### What needs to be done
Would you transcribe the listing that follows, character for character, and omit its images?
___ Data
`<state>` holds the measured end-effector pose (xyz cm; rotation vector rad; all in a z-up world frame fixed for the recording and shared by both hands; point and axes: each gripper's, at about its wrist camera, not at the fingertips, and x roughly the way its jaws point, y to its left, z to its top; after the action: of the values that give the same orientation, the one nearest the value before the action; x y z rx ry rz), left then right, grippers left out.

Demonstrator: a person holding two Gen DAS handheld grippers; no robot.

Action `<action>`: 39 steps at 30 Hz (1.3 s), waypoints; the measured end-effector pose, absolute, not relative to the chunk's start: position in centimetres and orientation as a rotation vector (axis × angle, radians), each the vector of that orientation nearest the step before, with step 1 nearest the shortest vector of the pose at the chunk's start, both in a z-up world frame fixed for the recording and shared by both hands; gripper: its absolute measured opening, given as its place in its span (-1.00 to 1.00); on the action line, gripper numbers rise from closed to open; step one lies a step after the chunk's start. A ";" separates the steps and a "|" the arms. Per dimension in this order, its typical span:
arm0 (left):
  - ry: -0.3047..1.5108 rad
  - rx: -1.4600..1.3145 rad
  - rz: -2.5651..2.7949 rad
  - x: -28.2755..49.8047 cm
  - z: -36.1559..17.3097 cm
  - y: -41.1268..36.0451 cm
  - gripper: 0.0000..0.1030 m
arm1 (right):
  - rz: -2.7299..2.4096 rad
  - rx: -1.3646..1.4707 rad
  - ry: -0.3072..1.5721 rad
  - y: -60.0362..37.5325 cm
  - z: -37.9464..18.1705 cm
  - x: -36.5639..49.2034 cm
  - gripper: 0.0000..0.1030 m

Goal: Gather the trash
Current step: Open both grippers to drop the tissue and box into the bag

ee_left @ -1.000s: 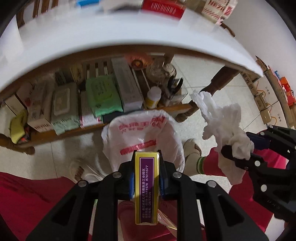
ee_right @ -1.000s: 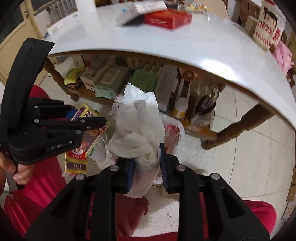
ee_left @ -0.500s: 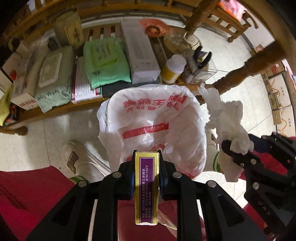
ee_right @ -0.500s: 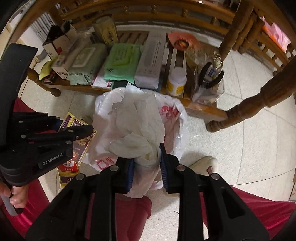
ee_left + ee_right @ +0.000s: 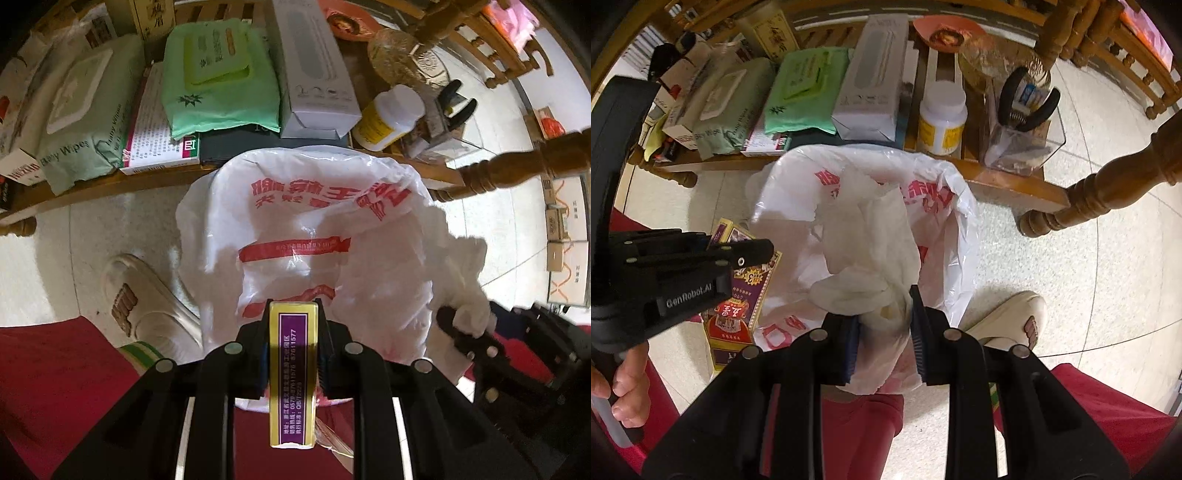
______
### Answer section
`<state>` holds the measured end-effector pose (xyz cm; rotation vector rad; all in a z-up world frame fixed for the recording and shared by both hands; point and axes: each gripper's, at about its wrist camera, not at the fingertips, and x roughly the way its jaws point, y to its left, z to its top; after the action: of the values that give the same orientation, the one nearest the value before the action; x y z rx ry rz), left then right, grippers left out.

Demonstrator: a person holding two Gen DAS handheld grippers; no robot.

Action `<action>`: 39 steps at 30 Hz (1.3 s), waypoints; the measured end-effector pose, absolute, not relative to the chunk's start: position in centimetres and orientation as a rotation vector (axis × angle, radians), each the vector of that orientation nearest the step before, with step 1 nearest the shortest vector of the pose at the chunk's start, both in a z-up world frame fixed for the recording and shared by both hands; gripper: its absolute measured opening, given as its place in its span (-1.00 to 1.00); on the action line, gripper numbers rise from closed to open; step one lies a step after the chunk's start. A ";" separates the steps and a "|" the arms. Per dimension in this order, its typical span:
arm0 (left):
  - ry: -0.3047..1.5108 rad
  - rx: -1.4600..1.3145 rad
  - rz: -2.5651..2.7949 rad
  - x: -28.2755..49.8047 cm
  - z: -36.1559..17.3097 cm
  - y: -41.1268..36.0451 cm
  - gripper: 0.0000..0.1030 m
arm1 (right):
  - rz: -2.7299..2.4096 rad
  - rx: -1.3646..1.4707 rad
  - ry: -0.3072..1.5721 rad
  - y: -60.0362..37.5325 cm
  - z: -37.9464..18.1705 cm
  - x: -36.5639..49.2034 cm
  - gripper: 0.0000..0.1030 m

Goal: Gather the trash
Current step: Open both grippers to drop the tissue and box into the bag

ee_left @ -1.000s: 
ee_right @ -1.000s: 
ee_left @ -0.500s: 
ee_right @ -0.500s: 
ee_left + ee_right @ +0.000s: 

This concludes the exercise.